Beneath this task are records; print exactly the stretch of them from the line with "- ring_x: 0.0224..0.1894" through the line with "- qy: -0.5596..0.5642", both ends included.

==== PROVIDED INFORMATION

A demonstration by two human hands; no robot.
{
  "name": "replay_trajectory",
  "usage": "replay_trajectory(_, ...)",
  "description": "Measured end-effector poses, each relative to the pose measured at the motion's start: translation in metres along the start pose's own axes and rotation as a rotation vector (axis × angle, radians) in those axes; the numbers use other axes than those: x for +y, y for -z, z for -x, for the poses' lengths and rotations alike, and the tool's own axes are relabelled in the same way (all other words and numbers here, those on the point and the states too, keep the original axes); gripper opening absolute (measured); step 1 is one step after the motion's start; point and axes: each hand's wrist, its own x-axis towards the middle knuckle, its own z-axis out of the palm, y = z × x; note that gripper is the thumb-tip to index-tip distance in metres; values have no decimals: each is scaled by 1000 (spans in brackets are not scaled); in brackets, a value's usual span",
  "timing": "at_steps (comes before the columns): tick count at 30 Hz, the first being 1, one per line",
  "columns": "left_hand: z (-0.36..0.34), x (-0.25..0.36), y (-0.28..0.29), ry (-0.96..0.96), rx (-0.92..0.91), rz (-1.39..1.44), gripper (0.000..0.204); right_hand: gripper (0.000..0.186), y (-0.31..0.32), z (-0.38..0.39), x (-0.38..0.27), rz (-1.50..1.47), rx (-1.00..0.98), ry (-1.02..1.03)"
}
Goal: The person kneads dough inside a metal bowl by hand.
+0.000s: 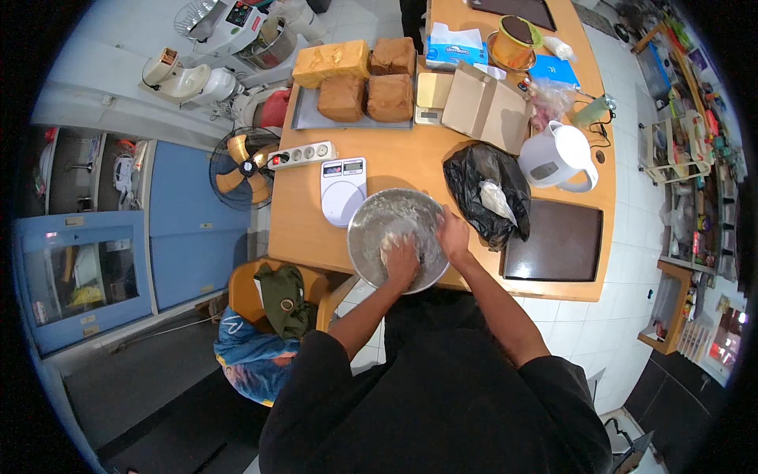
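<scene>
A steel mixing bowl (pixel 365 213) sits at the table's near edge, its inner wall smeared with pale flour or dough. My left hand (pixel 402 262) reaches down inside it, fingers pressed into a pale lump of dough (pixel 387 246) that the hand partly covers. At the bowl's right side, my right hand (pixel 453 235) grips the rim. Just beyond the bowl, to the left, lies a white kitchen scale (pixel 343 199) with nothing on its round plate.
Several bread loaves (pixel 341 98) rest on a metal tray (pixel 308 118) at the far left. Rightward are a black plastic bag (pixel 466 178), a white electric kettle (pixel 553 154) and a dark baking tray (pixel 553 245). A power strip (pixel 304 154) and a fan (pixel 246 167) are leftward.
</scene>
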Motion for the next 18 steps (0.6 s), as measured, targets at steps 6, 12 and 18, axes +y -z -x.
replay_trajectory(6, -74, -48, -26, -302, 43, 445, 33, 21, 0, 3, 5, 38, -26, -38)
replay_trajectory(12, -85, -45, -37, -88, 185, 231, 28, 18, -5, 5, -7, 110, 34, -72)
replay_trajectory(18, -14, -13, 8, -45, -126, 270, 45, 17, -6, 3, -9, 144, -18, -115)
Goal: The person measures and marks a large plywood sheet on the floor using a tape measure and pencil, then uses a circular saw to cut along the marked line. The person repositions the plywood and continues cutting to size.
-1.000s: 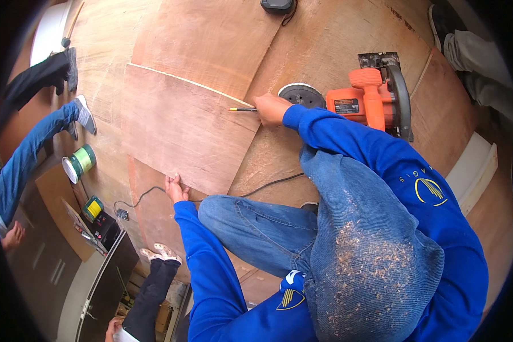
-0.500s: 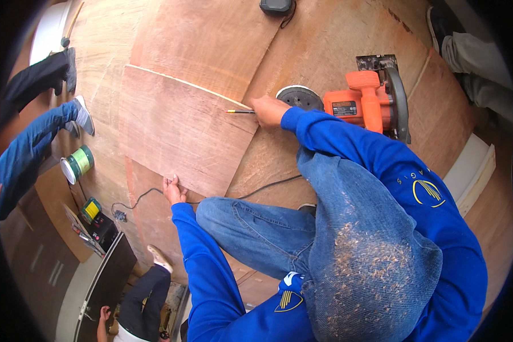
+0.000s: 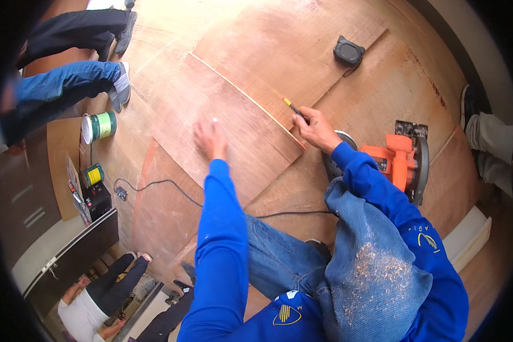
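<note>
A cut plywood panel [image 3: 253,151] lies at an angle on larger plywood sheets, its far edge pale. My right hand [image 3: 318,132] is closed around a pencil [image 3: 294,108], just beyond the panel's right corner. The pencil's yellow-and-red end points up and to the left. My left hand [image 3: 211,141] is over the middle of the panel, somewhat blurred, with its fingers stretched out and nothing visible in them. Whether it touches the wood I cannot tell. Beside my right forearm stands an orange circular saw [image 3: 402,159].
A black tape measure [image 3: 348,52] lies beyond my right hand. A dark cord [image 3: 159,182] runs across the sheets under my knee. Two spools [image 3: 100,126] of green and yellow line stand at the left. Other people's legs [image 3: 74,85] are at the left, right and lower left.
My left hand has left the panel's near edge and moved over its middle. My right hand has lifted the pencil off the corner and turned it. The view has shifted and rotated.
</note>
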Demonstrator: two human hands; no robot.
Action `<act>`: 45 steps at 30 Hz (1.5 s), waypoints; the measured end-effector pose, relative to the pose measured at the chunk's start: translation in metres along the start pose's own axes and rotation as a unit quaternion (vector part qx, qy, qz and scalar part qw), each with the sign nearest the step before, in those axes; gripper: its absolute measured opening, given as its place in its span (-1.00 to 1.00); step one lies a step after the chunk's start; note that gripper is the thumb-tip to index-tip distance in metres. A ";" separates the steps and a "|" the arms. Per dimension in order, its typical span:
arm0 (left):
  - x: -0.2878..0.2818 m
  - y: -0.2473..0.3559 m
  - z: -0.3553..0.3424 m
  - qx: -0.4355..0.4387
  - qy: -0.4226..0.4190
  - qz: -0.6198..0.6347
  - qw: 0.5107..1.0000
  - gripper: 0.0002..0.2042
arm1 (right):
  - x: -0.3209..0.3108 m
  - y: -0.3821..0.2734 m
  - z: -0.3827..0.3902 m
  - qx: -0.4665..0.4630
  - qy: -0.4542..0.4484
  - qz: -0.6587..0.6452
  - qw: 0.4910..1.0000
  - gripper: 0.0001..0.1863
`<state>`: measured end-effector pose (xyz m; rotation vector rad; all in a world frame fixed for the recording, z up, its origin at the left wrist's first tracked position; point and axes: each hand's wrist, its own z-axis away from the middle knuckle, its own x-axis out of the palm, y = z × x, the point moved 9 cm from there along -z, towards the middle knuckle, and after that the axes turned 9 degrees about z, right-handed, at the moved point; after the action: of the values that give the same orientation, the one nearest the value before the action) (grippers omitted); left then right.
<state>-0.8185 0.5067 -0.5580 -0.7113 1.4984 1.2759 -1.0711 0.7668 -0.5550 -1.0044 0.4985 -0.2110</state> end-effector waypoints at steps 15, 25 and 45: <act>0.027 0.039 0.026 -0.099 0.048 -0.074 0.991 -0.36 | -0.003 -0.151 -0.169 -0.171 0.005 -0.092 0.981 -0.77; 0.026 0.037 0.022 -0.106 0.035 -0.081 0.990 -0.33 | 0.097 -0.183 -0.283 -0.175 0.052 0.123 0.976 -0.65; 0.031 0.033 0.029 -0.089 0.063 -0.042 0.993 -0.34 | -0.029 -0.057 -0.010 -0.088 -0.137 0.220 0.962 -0.80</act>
<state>-0.8495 0.5479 -0.5733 -0.9760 1.4512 1.3319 -1.0982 0.7408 -0.5026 -1.0502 0.4796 0.3717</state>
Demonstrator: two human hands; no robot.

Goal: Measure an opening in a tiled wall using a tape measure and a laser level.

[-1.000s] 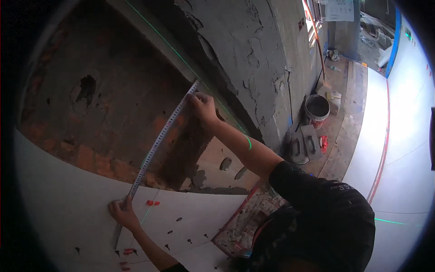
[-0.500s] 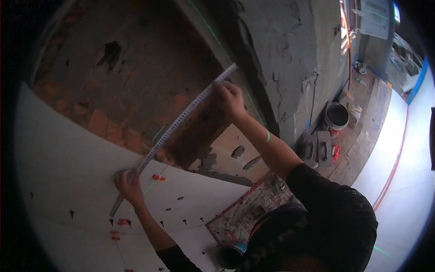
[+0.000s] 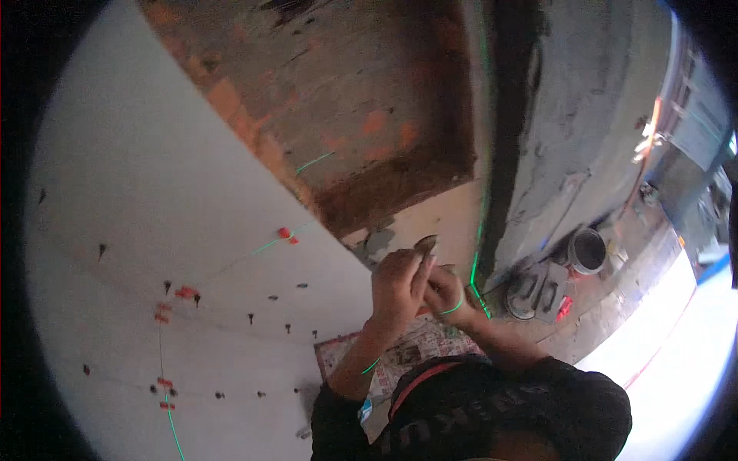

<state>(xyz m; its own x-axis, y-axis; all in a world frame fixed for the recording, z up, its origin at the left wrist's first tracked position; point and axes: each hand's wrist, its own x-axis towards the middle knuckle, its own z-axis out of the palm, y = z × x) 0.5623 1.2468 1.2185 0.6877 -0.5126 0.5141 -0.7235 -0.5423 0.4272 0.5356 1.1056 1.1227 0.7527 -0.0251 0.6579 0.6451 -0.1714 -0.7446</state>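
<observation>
My left hand (image 3: 396,288) and my right hand (image 3: 447,296) are close together in front of my body, the left partly covering the right. Both have bent, closed fingers; what they hold, if anything, is hidden and blurred. The long measuring stick seen before cannot be made out now. Just beyond the hands are a beige panel (image 3: 442,213) with grey mortar patches and the lower edge of a large white tile surface (image 3: 231,192). Green laser light crosses my right hand and left forearm.
Rough brick and mortar (image 3: 346,115) shows beside the white tiles, which carry red clips (image 3: 287,235) and dark pegs. A grey wall (image 3: 569,131) rises at right. Trowels (image 3: 538,292) and a bucket (image 3: 588,251) stand near its base. A red-patterned sheet (image 3: 415,346) lies below my hands.
Both hands have come down and together from being spread along the measuring stick, the left moving right. The stick is no longer visible. The view has turned and shifted.
</observation>
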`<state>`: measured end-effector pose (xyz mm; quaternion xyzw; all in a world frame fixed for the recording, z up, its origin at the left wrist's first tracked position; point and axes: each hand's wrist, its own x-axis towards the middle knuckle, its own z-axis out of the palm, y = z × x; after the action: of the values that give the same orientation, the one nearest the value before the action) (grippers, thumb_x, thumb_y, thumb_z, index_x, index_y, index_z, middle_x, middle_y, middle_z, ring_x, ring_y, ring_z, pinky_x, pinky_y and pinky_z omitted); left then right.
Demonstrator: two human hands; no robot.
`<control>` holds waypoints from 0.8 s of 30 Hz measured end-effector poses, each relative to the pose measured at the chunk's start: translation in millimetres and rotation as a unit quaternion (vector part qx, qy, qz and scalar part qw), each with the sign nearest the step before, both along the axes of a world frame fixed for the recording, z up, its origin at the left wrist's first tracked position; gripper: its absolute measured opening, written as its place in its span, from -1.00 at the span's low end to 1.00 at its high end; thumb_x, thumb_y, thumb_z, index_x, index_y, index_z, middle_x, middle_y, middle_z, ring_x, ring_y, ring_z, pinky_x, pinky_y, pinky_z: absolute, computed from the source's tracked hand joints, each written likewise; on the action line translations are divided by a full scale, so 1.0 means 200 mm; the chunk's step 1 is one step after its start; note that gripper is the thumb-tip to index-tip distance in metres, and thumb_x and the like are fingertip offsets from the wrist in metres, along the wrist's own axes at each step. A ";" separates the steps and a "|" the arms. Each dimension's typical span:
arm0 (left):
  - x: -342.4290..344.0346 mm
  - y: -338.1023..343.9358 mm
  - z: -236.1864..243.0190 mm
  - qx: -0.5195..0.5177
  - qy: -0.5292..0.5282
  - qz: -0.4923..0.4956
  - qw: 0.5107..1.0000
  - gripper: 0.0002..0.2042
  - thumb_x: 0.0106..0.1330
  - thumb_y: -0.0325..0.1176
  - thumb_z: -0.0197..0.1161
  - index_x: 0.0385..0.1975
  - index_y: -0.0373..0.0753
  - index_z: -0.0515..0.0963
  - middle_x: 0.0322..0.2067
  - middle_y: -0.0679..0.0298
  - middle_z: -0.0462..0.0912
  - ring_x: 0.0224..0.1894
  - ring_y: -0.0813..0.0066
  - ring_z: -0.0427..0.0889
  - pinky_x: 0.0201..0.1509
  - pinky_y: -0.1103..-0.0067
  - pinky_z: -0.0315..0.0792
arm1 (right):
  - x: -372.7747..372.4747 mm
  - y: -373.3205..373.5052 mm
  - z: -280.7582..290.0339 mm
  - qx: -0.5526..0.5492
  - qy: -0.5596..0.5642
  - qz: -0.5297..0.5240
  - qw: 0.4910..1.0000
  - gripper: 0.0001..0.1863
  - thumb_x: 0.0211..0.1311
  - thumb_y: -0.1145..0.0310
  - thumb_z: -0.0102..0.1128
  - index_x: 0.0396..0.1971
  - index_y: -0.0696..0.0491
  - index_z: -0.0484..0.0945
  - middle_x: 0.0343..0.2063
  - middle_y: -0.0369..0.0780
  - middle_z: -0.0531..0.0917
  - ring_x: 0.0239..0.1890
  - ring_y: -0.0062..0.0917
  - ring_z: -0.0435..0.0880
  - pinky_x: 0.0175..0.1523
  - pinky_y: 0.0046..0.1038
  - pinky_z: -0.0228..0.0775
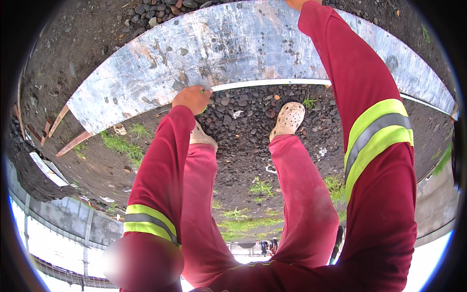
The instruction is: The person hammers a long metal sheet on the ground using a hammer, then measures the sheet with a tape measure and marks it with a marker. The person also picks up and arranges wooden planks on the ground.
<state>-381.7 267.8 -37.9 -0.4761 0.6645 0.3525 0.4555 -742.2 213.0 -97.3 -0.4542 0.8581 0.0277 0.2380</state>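
A long, worn board (233, 46) with flaking grey-white paint lies across the ground in front of me. Along its near edge runs a narrow white strip with small dark marks, which looks like the blade of a tape measure (272, 82). My left hand (193, 99) is closed at the strip's left end, against the board's near edge. A bright green bit shows under that hand; most of it is hidden. My right arm reaches over the board, hiding part of the strip. At the far edge, my right hand (297, 4) is mostly cut off, so its fingers cannot be made out.
Dark gravel (238, 119) lies between my feet, in pale clogs (290, 117). Wooden battens (74, 143) stick out at the board's left end. More stones (155, 12) are heaped beyond it. Grass tufts (121, 146) dot the soil, and a grey wall (68, 214) stands lower left.
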 end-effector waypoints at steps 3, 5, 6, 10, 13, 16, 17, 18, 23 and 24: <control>-0.01 0.00 0.00 0.010 -0.014 -0.004 1.000 -0.55 0.24 0.02 -0.06 -0.05 -0.14 0.50 -0.11 0.08 0.56 -0.04 0.10 0.51 0.05 0.34 0.36 | -0.02 0.01 0.04 -0.087 -0.044 0.005 0.995 -0.78 0.09 0.26 0.00 -0.38 0.06 0.55 -0.32 -0.06 0.62 -0.18 -0.17 0.59 -0.09 -0.21 0.41; -0.02 -0.01 0.01 0.017 -0.016 -0.010 1.000 -0.55 0.24 0.02 -0.06 -0.04 -0.15 0.50 -0.11 0.07 0.56 -0.03 0.09 0.51 0.05 0.33 0.36 | -0.05 0.02 0.09 -0.165 -0.102 -0.011 0.981 -0.82 0.06 0.30 0.06 -0.43 0.09 0.51 -0.37 -0.04 0.61 -0.24 -0.18 0.60 -0.13 -0.27 0.43; -0.02 -0.01 0.01 0.018 -0.013 -0.012 1.000 -0.54 0.24 0.02 -0.06 -0.04 -0.15 0.49 -0.11 0.07 0.56 -0.03 0.09 0.50 0.05 0.33 0.36 | -0.07 0.03 0.13 -0.204 -0.129 -0.019 0.970 -0.83 0.05 0.31 0.08 -0.46 0.11 0.49 -0.40 -0.03 0.61 -0.27 -0.19 0.61 -0.15 -0.31 0.44; -0.03 -0.02 0.01 0.016 -0.015 -0.026 0.999 -0.55 0.24 0.02 -0.07 -0.05 -0.15 0.50 -0.11 0.07 0.55 -0.03 0.08 0.50 0.06 0.33 0.36 | -0.08 0.23 0.28 -0.294 -0.339 -0.070 0.891 -0.85 0.03 0.36 0.16 -0.42 0.08 0.44 -0.34 -0.12 0.63 -0.28 -0.25 0.63 -0.13 -0.34 0.44; -0.01 -0.01 -0.01 0.003 -0.002 -0.032 0.999 -0.56 0.25 0.01 -0.07 -0.08 -0.17 0.51 -0.13 0.04 0.56 -0.05 0.04 0.50 0.05 0.31 0.35 | -0.08 0.46 0.44 -0.292 -0.424 -0.068 0.855 -0.90 0.13 0.39 0.04 -0.36 0.05 0.42 -0.21 -0.13 0.61 -0.13 -0.27 0.58 -0.04 -0.29 0.41; 0.00 0.00 -0.04 -0.012 0.014 -0.028 0.999 -0.56 0.25 0.00 -0.07 -0.13 -0.21 0.54 -0.18 -0.01 0.56 -0.09 -0.02 0.51 0.02 0.27 0.35 | -0.04 0.74 0.62 -0.289 -0.500 -0.108 0.809 -0.87 0.16 0.61 -0.14 -0.48 0.03 0.29 -0.23 -0.08 0.61 -0.09 -0.41 0.58 -0.03 -0.37 0.43; 0.00 0.01 -0.04 -0.014 0.017 -0.032 0.999 -0.56 0.25 0.00 -0.07 -0.13 -0.21 0.54 -0.17 -0.01 0.56 -0.09 -0.02 0.51 0.03 0.27 0.35 | -0.02 0.81 0.66 -0.275 -0.541 -0.175 0.775 -0.87 0.12 0.63 -0.14 -0.49 0.04 0.30 -0.27 -0.08 0.61 -0.13 -0.42 0.59 -0.04 -0.41 0.43; 0.00 0.01 -0.04 -0.014 0.021 -0.035 0.999 -0.56 0.25 0.00 -0.08 -0.13 -0.21 0.53 -0.17 -0.01 0.56 -0.09 -0.02 0.51 0.03 0.28 0.35 | 0.01 0.88 0.69 -0.267 -0.584 -0.228 0.732 -0.87 0.09 0.64 -0.14 -0.50 0.05 0.31 -0.31 -0.08 0.60 -0.16 -0.43 0.60 -0.05 -0.45 0.44; -0.02 0.01 0.00 -0.012 0.004 -0.050 0.999 -0.57 0.25 -0.01 -0.09 -0.17 -0.21 0.55 -0.16 0.03 0.57 -0.08 0.01 0.51 0.03 0.28 0.37 | 0.21 1.17 0.74 -0.162 -0.676 -0.331 0.638 -0.92 0.09 0.58 -0.02 -0.49 0.06 0.34 -0.36 -0.17 0.59 -0.19 -0.42 0.60 -0.05 -0.41 0.44; -0.02 0.02 0.01 -0.012 0.004 -0.051 0.999 -0.58 0.25 -0.01 -0.09 -0.19 -0.21 0.56 -0.16 0.04 0.57 -0.08 0.02 0.52 0.02 0.28 0.38 | 0.28 1.23 0.76 -0.124 -0.676 -0.330 0.647 -0.91 0.07 0.60 0.00 -0.51 0.08 0.35 -0.37 -0.16 0.59 -0.17 -0.42 0.60 -0.04 -0.45 0.44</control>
<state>-384.9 272.3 -36.3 -0.4459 0.6939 0.3228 0.4642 -686.9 459.2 54.3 -0.0589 0.5477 -0.4741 0.6869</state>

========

▶ _THE COMPLETED TASK_
  - ring_x: 0.0224..0.1894
  - ring_y: -0.0813..0.0066
  - ring_z: -0.0427..0.0889
  - pinky_x: 0.0201..0.1509
  - pinky_y: -0.1103..-0.0067
  - pinky_z: -0.0315..0.0792
arm1 (right):
  - x: -372.7747..372.4747 mm
  - y: -373.3205..373.5052 mm
  - z: -280.7582..290.0339 mm
  - qx: -0.5526..0.5492
  - qy: -0.5596..0.5642

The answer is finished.